Science journalists from Germany and Japan along with colleagues from across the United States will be introduced to President Charles M. Vest and others of the MIT community tomorrow (September 19) at a reception from 4-6pm in Rm E51-095. The event is sponsored by the MIT News Office and Technology Review.

The journalists, who cover environment, medicine and basic research, are visiting MIT for nine months as Knight Science Journalism Fellows. They will plan studies in areas such as the history of science, water quality and quantity, global climate change, epidemiology, neuroscience, sustainable growth, signal transduction, resource depletion and molecular biology. Fellows will visit labs, audit courses and take part in twice-weekly seminars with faculty members.

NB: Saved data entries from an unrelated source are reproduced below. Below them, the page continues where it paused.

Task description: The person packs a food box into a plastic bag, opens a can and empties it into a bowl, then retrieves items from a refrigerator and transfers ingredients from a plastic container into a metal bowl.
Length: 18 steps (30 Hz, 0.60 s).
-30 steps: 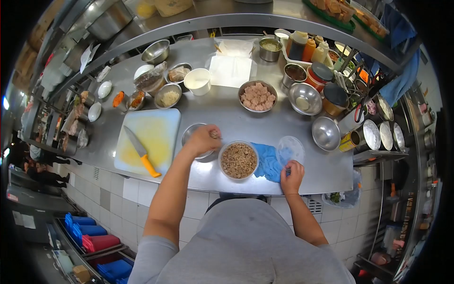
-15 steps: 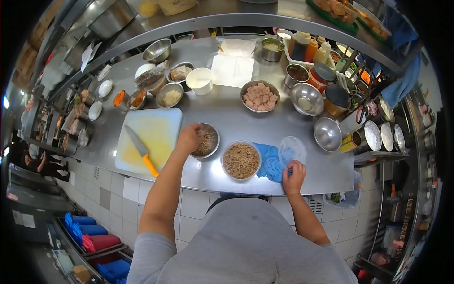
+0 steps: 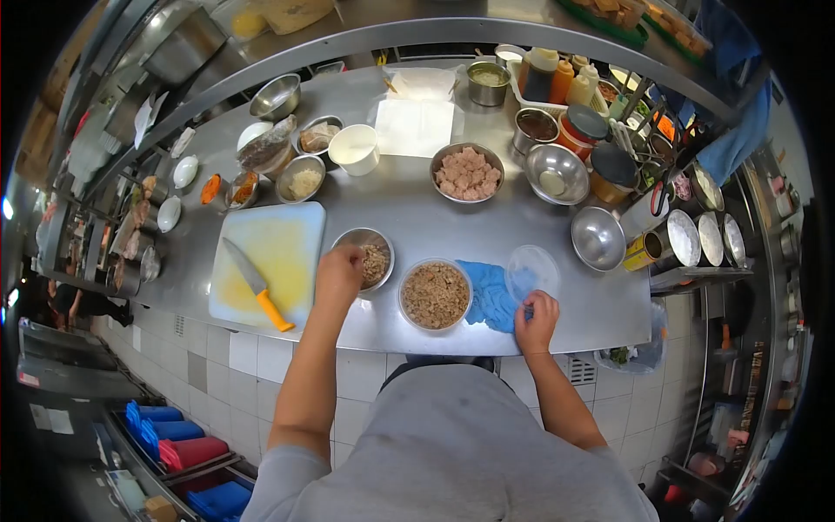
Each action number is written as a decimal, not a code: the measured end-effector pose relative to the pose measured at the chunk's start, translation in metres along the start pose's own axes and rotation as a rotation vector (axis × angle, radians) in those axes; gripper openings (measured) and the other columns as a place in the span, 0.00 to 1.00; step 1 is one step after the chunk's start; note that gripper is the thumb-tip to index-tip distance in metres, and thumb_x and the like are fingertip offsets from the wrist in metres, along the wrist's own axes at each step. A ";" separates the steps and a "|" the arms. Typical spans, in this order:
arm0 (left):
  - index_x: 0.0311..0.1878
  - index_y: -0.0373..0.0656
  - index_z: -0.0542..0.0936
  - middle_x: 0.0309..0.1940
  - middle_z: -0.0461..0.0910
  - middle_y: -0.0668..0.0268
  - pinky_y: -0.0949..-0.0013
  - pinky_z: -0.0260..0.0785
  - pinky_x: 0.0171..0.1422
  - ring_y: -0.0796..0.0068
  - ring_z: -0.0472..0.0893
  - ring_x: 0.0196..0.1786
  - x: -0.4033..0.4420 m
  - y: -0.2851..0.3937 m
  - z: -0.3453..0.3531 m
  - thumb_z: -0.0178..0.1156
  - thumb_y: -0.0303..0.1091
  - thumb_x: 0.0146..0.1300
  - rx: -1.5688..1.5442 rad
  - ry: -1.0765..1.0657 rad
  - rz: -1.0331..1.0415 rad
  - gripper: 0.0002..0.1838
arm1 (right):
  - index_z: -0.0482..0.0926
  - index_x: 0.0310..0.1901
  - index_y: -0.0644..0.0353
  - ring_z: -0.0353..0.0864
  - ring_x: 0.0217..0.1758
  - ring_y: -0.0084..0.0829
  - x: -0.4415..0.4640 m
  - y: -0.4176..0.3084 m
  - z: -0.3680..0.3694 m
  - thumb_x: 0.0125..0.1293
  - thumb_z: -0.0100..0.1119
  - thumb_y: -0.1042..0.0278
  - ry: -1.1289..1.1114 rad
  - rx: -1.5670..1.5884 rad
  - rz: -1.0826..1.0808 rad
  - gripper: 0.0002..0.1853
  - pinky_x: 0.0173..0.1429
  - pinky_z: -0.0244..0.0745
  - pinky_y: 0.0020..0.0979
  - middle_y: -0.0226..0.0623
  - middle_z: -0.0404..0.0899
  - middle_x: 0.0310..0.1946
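Note:
My left hand [image 3: 340, 268] is at the left rim of a steel bowl [image 3: 381, 239] of brown minced filling. Its fingers are curled together, and whatever they pinch is hidden. Right of that bowl stands a round clear tub [image 3: 436, 296], full of a similar brown crumbly mix. Beyond it lies a crumpled blue cloth [image 3: 489, 300]. My right hand [image 3: 537, 320] rests at the cloth's right edge with bent fingers, a bit of blue showing between them. Just above those fingers a clear round lid [image 3: 533, 268] lies flat, partly over the cloth.
On the left, a white cutting board [image 3: 300, 230] carries a yellow-handled knife [image 3: 258, 283]. A bowl of pink meat [image 3: 468, 173], a white tub [image 3: 354, 148] and white paper sheets [image 3: 416, 128] stand farther back. Two bare steel bowls [image 3: 598, 238] and sauce bottles [image 3: 561, 80] line the right.
My left hand has drawn back toward me, from over the steel bowl's left side to its near-left rim. The right hand stays by the cloth. The whole view has shifted slightly.

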<state>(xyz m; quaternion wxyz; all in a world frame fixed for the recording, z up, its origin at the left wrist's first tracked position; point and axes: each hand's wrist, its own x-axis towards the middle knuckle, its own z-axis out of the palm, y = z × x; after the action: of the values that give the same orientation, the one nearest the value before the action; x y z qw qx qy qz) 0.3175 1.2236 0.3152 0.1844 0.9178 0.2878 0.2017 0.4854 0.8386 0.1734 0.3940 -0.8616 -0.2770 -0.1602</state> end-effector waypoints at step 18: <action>0.42 0.39 0.87 0.40 0.88 0.52 0.51 0.79 0.51 0.48 0.87 0.43 -0.040 0.106 0.001 0.65 0.26 0.63 -0.268 -0.228 0.062 0.06 | 0.77 0.41 0.55 0.77 0.56 0.50 0.004 -0.002 0.001 0.57 0.66 0.73 -0.025 0.019 -0.005 0.11 0.63 0.68 0.49 0.41 0.82 0.51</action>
<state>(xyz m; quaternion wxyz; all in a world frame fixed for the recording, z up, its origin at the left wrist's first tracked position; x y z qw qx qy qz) 0.3359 1.1177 0.3521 0.3302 0.9104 0.2070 0.1385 0.4872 0.8416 0.1764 0.3982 -0.8590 -0.2857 -0.1481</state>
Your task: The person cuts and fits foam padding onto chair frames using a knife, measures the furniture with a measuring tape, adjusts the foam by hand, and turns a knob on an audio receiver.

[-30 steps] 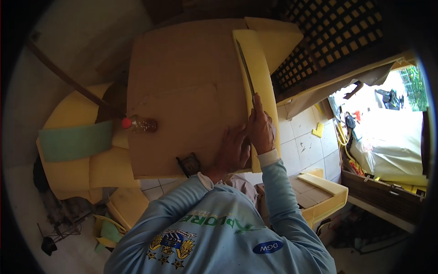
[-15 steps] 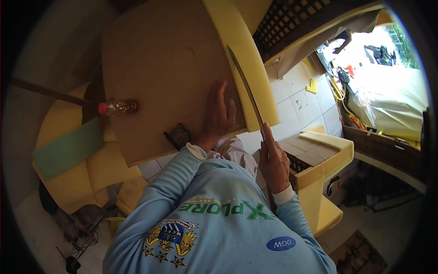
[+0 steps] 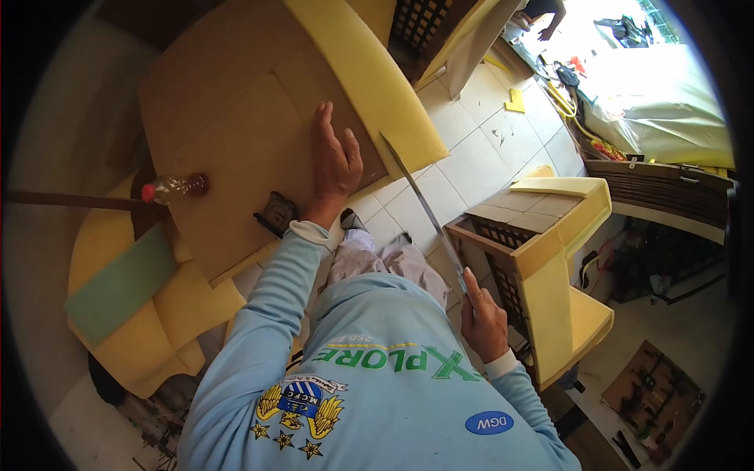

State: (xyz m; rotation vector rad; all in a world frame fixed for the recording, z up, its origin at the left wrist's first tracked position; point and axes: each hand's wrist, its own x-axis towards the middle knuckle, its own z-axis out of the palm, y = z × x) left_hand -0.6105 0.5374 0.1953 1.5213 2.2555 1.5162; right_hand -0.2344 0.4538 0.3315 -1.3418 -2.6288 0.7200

The program began this year with a visit on September 11 to gene-sequencing and X-ray crystallography labs at the Whitehead Institute, and a talk about the genetics of the sense of smell. Two days later, the Fellows met with Professor Phillip Sharp, Nobel laureate and head of the Department of Biology.

This year's group is the 14th selected for the fellowship program, which was established in 1982 by the Program in Science, Technology, and Society in the School of Humanities and Social Science and which has been sponsored by the Knight Foundation of Miami since 1987. To date, the program has named a total of 145 Fellows from 26 states and 14 foreign countries. Nearly half worked for newspapers at the time of their selection. A slightly smaller group came from magazine staffs or freelance backgrounds, and about one-tenth came from radio or television work.

A version of this article appeared in MIT Tech Talk on September 18, 1996.